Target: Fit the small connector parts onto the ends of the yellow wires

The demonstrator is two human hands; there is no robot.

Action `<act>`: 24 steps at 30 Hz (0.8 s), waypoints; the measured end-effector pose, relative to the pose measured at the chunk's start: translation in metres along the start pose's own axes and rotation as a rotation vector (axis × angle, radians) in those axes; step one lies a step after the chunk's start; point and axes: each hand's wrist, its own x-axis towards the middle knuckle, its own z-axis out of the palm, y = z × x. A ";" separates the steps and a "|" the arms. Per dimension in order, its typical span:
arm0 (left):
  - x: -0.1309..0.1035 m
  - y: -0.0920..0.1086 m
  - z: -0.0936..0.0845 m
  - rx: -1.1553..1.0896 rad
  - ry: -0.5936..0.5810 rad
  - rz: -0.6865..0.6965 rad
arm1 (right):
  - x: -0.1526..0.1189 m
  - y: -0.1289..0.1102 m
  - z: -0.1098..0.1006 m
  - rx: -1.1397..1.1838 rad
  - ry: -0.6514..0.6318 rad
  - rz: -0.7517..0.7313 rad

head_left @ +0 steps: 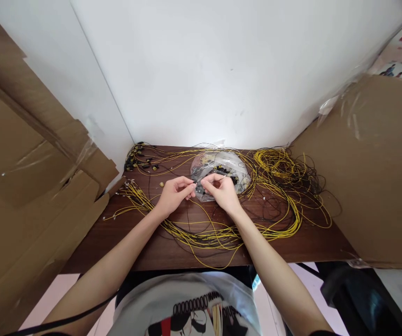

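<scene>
White wall and cardboard panels enclose a brown worktop. Yellow and black wires sweep along its near side, with a loose tangle at the right. Near the middle, the left hand and right hand face each other before a plastic bag of dark parts — both closed in a pinch, their contents too small to tell.

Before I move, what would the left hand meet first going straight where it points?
Likely the right hand, facing it across a small gap; depth against the plastic bag behind is unclear.
</scene>
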 end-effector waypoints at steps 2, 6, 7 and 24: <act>0.000 0.000 -0.001 0.007 -0.024 0.002 | -0.001 -0.001 0.002 0.001 -0.022 -0.020; -0.001 -0.002 -0.002 0.029 -0.064 0.008 | -0.003 -0.004 0.004 -0.020 -0.062 -0.062; -0.001 -0.002 -0.002 0.037 -0.064 0.007 | -0.003 -0.005 0.005 -0.022 -0.066 -0.065; 0.000 0.001 -0.001 0.019 0.026 -0.025 | -0.001 -0.002 -0.003 -0.070 0.006 -0.016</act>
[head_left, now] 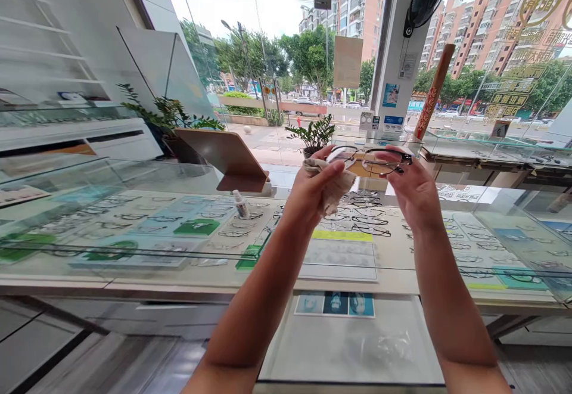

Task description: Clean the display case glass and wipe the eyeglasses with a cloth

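Observation:
Both my arms reach forward over a glass display counter, holding a pair of eyeglasses (385,161) up at about window-sill height. The glasses have a dark upper rim and clear lenses. At their left side, my left hand (315,188) is closed on the frame and also on a crumpled beige cloth (337,190), which hangs below the lens. My right hand (415,188) pinches the other end, near the hinge and temple. Some fingers of both hands are hidden behind the glasses and cloth.
Below lies the glass counter (147,275) with rows of spectacle frames inside. On its top stand a small white spray bottle (240,204) and a brown tilted board (223,155), perhaps a mirror's back. A potted plant (314,135) is beyond my hands, before the window.

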Available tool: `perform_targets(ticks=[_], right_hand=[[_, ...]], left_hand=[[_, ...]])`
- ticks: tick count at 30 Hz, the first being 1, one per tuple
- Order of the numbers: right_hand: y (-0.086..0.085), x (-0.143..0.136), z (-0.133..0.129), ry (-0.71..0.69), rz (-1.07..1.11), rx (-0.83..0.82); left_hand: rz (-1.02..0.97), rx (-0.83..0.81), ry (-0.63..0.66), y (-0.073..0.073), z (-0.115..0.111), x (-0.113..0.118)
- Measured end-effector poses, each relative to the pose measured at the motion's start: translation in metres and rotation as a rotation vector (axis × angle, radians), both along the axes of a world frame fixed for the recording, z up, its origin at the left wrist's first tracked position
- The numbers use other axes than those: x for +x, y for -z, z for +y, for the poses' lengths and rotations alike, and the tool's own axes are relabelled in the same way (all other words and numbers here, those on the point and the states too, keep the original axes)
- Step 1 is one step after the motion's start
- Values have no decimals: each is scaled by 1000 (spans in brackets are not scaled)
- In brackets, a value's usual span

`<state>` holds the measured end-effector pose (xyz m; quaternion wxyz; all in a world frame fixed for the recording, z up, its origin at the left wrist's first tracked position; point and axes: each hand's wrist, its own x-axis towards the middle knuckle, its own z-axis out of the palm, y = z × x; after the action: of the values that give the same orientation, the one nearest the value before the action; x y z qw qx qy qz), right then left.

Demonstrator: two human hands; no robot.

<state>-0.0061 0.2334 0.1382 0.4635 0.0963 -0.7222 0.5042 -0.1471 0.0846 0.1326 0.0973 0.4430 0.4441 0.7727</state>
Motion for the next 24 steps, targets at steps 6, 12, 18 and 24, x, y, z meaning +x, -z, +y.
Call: perform_targets(ticks=[6,12,18,24], right_hand=[[-5,4,-8,145,14,342],[8,23,-22,204,2,497],[30,28,-36,173,-43,503],[50,32,-43,199,-68,470]], left_hand=[[-573,-214,370,-3,-1,10],[-966,-339,509,22,-14,24],[-982,-388,620,51,-25,35],[-1091,-419,680,71,-29,46]])
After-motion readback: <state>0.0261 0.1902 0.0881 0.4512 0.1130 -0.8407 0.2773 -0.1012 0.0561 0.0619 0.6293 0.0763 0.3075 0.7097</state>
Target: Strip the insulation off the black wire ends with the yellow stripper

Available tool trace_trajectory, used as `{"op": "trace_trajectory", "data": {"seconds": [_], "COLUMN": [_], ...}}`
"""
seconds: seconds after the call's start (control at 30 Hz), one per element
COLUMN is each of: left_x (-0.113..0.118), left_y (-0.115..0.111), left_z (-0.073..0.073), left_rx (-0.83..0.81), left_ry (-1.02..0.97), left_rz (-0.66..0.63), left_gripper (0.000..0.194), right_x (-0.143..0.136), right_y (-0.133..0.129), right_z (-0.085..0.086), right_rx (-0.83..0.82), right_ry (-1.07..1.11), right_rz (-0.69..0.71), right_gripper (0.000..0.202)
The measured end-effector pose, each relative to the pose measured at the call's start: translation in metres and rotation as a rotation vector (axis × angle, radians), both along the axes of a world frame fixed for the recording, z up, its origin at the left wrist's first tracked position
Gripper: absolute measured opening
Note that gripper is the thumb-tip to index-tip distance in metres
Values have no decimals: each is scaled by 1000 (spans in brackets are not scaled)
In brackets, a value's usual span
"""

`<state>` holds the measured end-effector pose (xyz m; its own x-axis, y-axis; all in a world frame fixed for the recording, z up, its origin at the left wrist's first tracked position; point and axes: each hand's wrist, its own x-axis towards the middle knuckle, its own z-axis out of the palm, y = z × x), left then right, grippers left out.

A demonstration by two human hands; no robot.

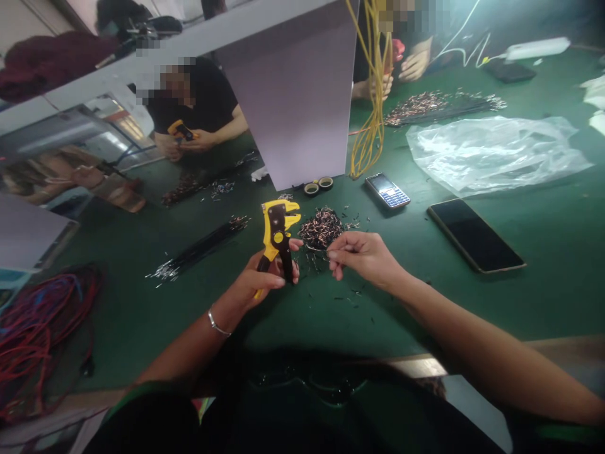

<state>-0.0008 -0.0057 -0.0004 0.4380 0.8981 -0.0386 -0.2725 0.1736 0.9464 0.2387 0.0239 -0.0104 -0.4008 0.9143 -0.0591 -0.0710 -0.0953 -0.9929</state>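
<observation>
My left hand (267, 274) is wrapped round the handles of a yellow and black wire stripper (278, 236), its jaws up and facing right. Thumb and fingers of my right hand (357, 251) are pinched together, with a thin wire (317, 250) at the fingertips; its far end is hard to make out. Just behind, between both hands, lies a pile of short black wires with bare copper ends (321, 226). Small black scraps (350, 297) are scattered on the green table in front of it. A bundle of straight black wires (203, 248) rests left of the stripper.
Right of the pile are a keypad phone (387, 191), a smartphone (475, 234) and a clear plastic bag (491, 151). Yellow cables (373, 94) hang beside a pale divider (297, 101), with tape rolls (317, 185) at its foot. Red cables (38, 334) lie left. Co-workers sit across.
</observation>
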Motion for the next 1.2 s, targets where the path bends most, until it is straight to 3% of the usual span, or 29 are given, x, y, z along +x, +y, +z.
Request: {"op": "trace_trajectory", "data": {"seconds": [0.27,0.53,1.2], "left_x": [-1,1,12], "left_y": [-2,-3,-15], "left_z": [-3,-16,-11], "left_rx": [-55,-46,-6], "left_ry": [-41,-54,19], "left_rz": [-96,-175,-212], "left_gripper": [68,73,64], "right_x": [0,-2,-10], "right_y": [-4,-11,-25], "right_z": [4,12,18], "right_rx": [11,28,227], "right_ry": [35,20,-212], "right_rz": [-48,-110,-173], "right_gripper": [21,16,9]}}
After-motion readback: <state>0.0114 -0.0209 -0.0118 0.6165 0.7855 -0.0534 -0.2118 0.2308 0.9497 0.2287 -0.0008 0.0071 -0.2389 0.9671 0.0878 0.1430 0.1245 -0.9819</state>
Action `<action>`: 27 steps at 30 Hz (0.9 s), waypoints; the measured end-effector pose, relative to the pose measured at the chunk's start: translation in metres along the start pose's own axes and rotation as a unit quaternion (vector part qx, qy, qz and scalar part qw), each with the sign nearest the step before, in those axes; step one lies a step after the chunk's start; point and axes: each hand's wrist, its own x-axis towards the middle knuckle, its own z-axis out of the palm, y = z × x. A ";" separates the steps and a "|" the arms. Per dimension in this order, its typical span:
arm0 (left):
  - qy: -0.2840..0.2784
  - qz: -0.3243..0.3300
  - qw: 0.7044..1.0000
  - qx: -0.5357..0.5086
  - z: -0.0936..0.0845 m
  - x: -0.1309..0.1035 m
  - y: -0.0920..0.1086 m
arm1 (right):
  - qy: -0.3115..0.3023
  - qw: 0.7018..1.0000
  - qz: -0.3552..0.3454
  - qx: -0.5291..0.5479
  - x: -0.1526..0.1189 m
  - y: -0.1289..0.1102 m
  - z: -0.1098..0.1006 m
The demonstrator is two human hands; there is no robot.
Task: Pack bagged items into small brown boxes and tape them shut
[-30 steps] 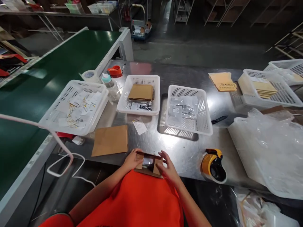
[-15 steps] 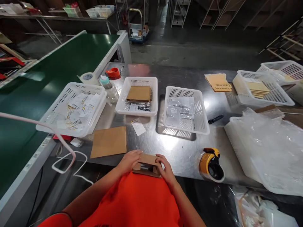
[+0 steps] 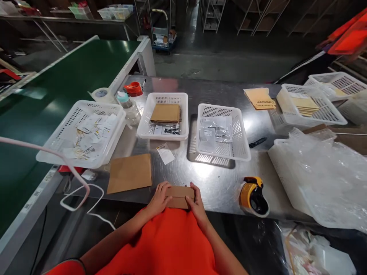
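Observation:
A small brown cardboard box (image 3: 180,197) is held at the table's front edge, close against the orange shirt; its top flaps lie closed. My left hand (image 3: 159,198) grips its left end, thumb on top. At the right end my right hand (image 3: 197,201) holds it, with the thumb pressed on the front flap. Left of my hands lies a flat brown cardboard sheet (image 3: 129,173). Beyond the box sits a small white printed card (image 3: 165,153). What is inside the box is hidden.
White baskets hold tagged items (image 3: 83,133), cardboard pieces (image 3: 165,113) and plastic packets (image 3: 215,133). A yellow tape dispenser (image 3: 254,196) stands right, beside a basket heaped with clear bags (image 3: 323,179). A green conveyor (image 3: 71,72) runs left. A person in orange (image 3: 348,34) is at the far right.
The box was open, with a dark gap showing inside; now its flaps are folded down flat under my hands. A person has come into view at the upper right.

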 end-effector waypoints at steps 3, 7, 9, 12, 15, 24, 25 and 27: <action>-0.026 0.051 0.995 0.082 -0.003 -0.002 -0.008 | 0.014 1.000 0.003 0.010 0.005 -0.001 0.004; -0.092 0.136 0.967 0.196 -0.017 0.004 -0.018 | 0.034 0.997 0.028 0.059 0.013 -0.007 0.012; -0.108 0.171 0.957 0.207 -0.021 0.005 -0.025 | 0.046 0.994 0.038 0.092 0.016 -0.009 0.018; -0.082 0.203 0.956 0.197 -0.022 0.003 -0.035 | 0.045 0.995 0.041 0.073 0.019 -0.009 0.017; -0.068 0.225 0.956 0.177 -0.021 0.003 -0.040 | 0.101 0.994 0.037 -0.026 0.017 -0.009 -0.019; -0.064 0.275 0.945 0.165 -0.004 0.014 -0.030 | 0.394 0.822 0.130 -0.391 -0.005 0.027 -0.197; -0.069 0.271 0.947 0.157 -0.004 0.014 -0.028 | 0.378 0.825 0.128 -0.401 -0.006 0.031 -0.203; -0.083 0.257 0.953 0.134 -0.006 0.015 -0.025 | 0.363 0.835 0.115 -0.397 -0.011 0.035 -0.210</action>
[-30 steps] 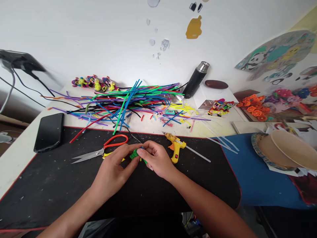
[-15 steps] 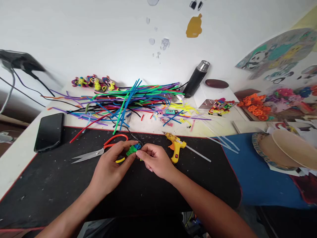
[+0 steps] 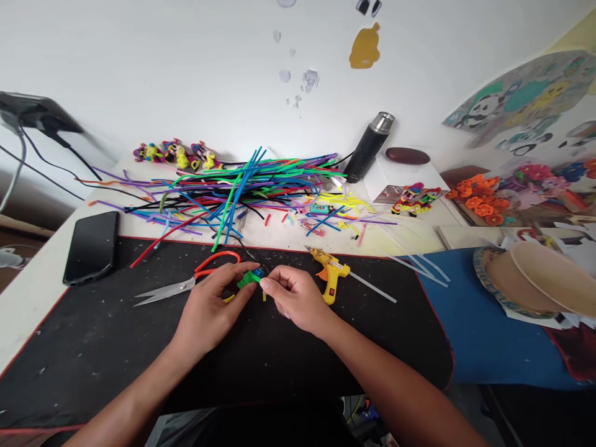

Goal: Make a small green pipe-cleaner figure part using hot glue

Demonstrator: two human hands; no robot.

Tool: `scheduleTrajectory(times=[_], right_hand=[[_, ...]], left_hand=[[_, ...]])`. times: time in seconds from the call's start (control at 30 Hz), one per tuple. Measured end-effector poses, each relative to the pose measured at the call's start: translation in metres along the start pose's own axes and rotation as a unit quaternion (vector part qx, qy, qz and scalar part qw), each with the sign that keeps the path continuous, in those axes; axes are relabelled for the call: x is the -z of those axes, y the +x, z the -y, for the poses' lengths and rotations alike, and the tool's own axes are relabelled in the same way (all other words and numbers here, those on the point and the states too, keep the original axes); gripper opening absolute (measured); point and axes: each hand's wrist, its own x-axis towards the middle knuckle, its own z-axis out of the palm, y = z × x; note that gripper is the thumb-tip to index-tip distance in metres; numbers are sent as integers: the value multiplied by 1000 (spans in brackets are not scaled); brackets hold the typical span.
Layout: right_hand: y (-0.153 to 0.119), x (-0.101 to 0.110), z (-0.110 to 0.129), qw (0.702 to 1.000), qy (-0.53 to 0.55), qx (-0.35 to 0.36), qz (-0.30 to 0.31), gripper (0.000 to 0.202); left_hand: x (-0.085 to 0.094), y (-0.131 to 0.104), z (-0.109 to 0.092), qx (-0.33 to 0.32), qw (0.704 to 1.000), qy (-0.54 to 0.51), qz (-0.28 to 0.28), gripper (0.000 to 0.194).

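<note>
Between my two hands is a small green and blue pipe-cleaner piece (image 3: 248, 279). My left hand (image 3: 215, 304) pinches it between thumb and fingers from the left. From the right, my right hand (image 3: 294, 298) grips its green end between thumb and forefinger. Red-handled scissors (image 3: 174, 288) lie on the black mat, their blades pointing left and part of the handle hidden behind my left hand. A short yellow piece (image 3: 264, 297) shows below the work, between the hands. Just right of my right hand rests a yellow glue gun (image 3: 331, 273) with a clear stick in its back.
A heap of coloured pipe cleaners (image 3: 261, 183) spreads along the back. A phone (image 3: 92, 247) lies at left. Behind stand a black thermos (image 3: 367, 149) and a white box (image 3: 400, 177). Finished figures (image 3: 179, 155) sit at back left, a round container (image 3: 516, 285) at right.
My right hand has shifted slightly right, drawing a green end out from the piece. More of the yellow piece beneath shows. My left hand keeps its pinch.
</note>
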Motion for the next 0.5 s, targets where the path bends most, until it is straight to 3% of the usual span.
scheduleTrajectory(times=[0.17, 0.27, 0.4, 0.5], right_hand=[[1, 1, 0, 1000, 24, -7, 1, 50], [1, 2, -1, 999, 33, -8, 1, 49], [1, 2, -2, 999, 36, 0, -4, 48], [1, 3, -1, 999, 32, 4, -2, 47]], left_hand=[[-2, 2, 1, 4, 1000, -8, 5, 35], [-3, 5, 0, 52, 995, -84, 16, 39], [-4, 8, -3, 133, 957, -252, 58, 44], [-5, 8, -8, 162, 928, -330, 55, 43]])
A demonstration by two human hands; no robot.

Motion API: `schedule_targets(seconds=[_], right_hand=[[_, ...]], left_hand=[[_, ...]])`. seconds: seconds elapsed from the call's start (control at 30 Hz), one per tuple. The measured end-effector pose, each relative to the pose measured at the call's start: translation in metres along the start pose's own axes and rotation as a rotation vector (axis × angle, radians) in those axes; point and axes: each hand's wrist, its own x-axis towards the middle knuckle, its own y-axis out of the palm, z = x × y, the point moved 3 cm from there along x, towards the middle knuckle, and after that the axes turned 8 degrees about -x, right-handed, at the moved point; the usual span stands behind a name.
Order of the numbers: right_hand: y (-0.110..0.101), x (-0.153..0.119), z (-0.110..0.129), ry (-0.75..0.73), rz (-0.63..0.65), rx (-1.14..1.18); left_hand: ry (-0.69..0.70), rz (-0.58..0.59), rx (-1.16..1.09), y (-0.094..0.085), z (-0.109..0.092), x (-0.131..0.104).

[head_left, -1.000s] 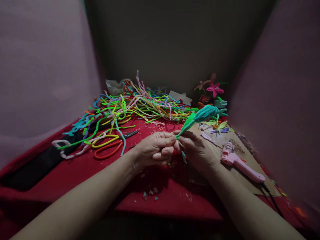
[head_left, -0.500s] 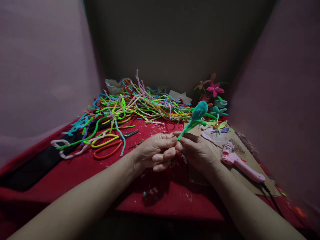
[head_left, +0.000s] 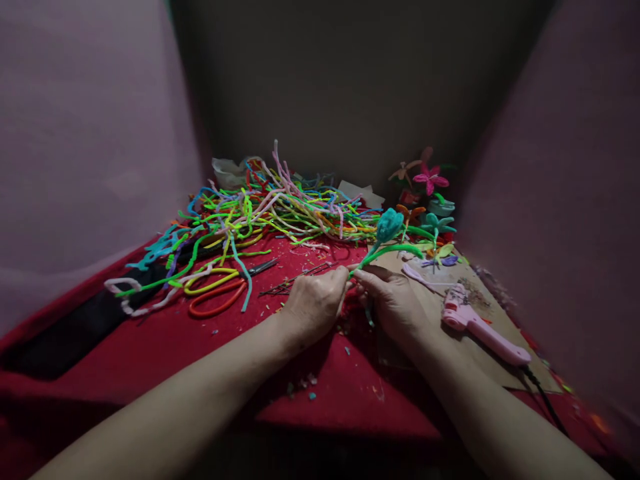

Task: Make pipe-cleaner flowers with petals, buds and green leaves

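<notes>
A teal fuzzy flower (head_left: 389,225) with a green stem and a long green leaf (head_left: 395,249) points up and to the right above the table. Its stem is pinched by my right hand (head_left: 387,297), whose thumb and fingers are closed on it. Touching the lower stem beside it, my left hand (head_left: 317,300) is curled closed, knuckles up, with its fingertips mostly hidden. A short teal end (head_left: 370,313) hangs below my right hand. The red cloth (head_left: 320,413) under both hands carries small scraps of fuzz.
Scissors with yellow and red handles (head_left: 217,303) lie left of my hands. Behind is a heap of coloured pipe cleaners (head_left: 300,213). A pink glue gun (head_left: 493,339) rests on cardboard (head_left: 525,377) at the right, near a pink flower (head_left: 431,179) and other finished flowers.
The flower has turned, showing its petals from another side, and its leaf now stretches further right. My left hand has rolled over from spread-out fingers to a closed grip with knuckles up.
</notes>
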Motion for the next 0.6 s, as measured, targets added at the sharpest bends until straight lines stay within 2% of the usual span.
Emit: schedule_targets(seconds=[0.1,0.2,0.37,0.47,0.6], right_hand=[[0.0,-0.001,0.0,0.026,-0.016,-0.041],[0.001,-0.001,0.001,-0.008,0.004,-0.059],[0.001,-0.002,0.004,-0.099,0.04,-0.128],[-0.001,-0.003,0.007,-0.133,0.045,-0.164],[-0.004,-0.003,0.008,-0.114,0.008,-0.182]], left_hand=[[0.07,0.04,0.045,0.002,0.002,-0.001],[0.075,-0.01,-0.085,-0.002,-0.001,0.0],[-0.067,-0.117,-0.416,-0.011,-0.003,0.005],[-0.144,-0.09,-0.595,-0.011,-0.002,0.008],[-0.238,0.002,-0.861,-0.009,-0.002,0.011]])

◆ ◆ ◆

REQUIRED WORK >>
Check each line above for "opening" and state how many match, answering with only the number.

ANSWER TO THE EXERCISE >>
2